The service of the Auto ML platform is responsable for the training of models as well as the determination of predictions based on those models.

Characteristics

Beta Version

The ML Pipeline is a component of the Auto ML Platform. This platform is not included in yuuvis® Momentum installations and is available as a beta version only on request.

Function

The Machine Learning (ML) Pipeline is the heart of the Auto ML Platform and as such responsible for data ingestion, data validation, transformation, machine learning training, model evaluation, and model serving. The pipeline is based on MLFlow, but other providers, such as Google TFX, Kubeflow, etc. can be used alternatively.

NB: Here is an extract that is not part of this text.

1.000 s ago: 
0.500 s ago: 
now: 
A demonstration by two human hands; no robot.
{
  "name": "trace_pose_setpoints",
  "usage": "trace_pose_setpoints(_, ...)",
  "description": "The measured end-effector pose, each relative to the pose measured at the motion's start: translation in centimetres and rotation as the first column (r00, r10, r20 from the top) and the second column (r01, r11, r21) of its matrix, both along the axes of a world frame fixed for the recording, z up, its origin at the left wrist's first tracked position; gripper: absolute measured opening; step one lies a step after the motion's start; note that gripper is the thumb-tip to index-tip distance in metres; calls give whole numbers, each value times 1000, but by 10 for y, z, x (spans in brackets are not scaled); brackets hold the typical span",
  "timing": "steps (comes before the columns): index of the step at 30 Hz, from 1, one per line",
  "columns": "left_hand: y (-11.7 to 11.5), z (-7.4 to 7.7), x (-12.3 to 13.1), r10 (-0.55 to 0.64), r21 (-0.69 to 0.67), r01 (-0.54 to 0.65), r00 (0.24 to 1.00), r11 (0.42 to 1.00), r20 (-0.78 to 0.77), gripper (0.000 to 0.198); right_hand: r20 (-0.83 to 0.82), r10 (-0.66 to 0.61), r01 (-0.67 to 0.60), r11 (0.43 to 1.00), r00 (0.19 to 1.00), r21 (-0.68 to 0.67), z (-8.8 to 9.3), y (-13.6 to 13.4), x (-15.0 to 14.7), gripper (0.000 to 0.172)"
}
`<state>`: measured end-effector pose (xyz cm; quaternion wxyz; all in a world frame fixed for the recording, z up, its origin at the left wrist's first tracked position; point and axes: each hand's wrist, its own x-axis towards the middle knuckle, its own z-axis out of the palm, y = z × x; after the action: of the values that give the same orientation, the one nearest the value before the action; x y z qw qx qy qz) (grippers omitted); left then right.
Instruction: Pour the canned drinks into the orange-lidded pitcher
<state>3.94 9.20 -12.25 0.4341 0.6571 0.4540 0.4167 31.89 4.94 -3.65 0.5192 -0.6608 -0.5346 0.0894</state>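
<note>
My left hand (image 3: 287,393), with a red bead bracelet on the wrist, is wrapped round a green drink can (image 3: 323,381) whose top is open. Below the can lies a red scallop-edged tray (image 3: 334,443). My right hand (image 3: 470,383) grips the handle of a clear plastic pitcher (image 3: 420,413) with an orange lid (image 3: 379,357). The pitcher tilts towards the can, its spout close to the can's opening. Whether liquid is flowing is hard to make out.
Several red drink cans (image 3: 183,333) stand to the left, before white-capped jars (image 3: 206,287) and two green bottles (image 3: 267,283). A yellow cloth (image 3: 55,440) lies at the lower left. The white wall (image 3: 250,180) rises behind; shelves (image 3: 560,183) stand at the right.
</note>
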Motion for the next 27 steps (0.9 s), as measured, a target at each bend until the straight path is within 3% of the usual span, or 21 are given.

Requests for the ML Pipeline are managed via separate services that provide an own API:

The PREDICT-API service provides prediction and status endpoints that can be called by client applications.
>> PREDICT-API Endpoints

The management of the ML Pipeline is done via the command line application Kairos CLI.

Machine Learning Training

The ML Pipeline needs to be trained by means of reference objects stored in a document management system, e.g., yuuvis® Momentum, and for which users manually defined the individual object type. The data exported from yuuvis® Momentum is stored in the format suitable for data ingestion on local storage or S3. This data is used to train the models for the determination of predictions.

Document Classification

In the context of the AI platform, classification means the determination of suitable typification classes fitting for an object based on its full-text rendition. For one object, one prediction is provided that contains mappings of classes and their corresponding relevance probability as well as a reference on the object in yuuvis® Momentum via objectId.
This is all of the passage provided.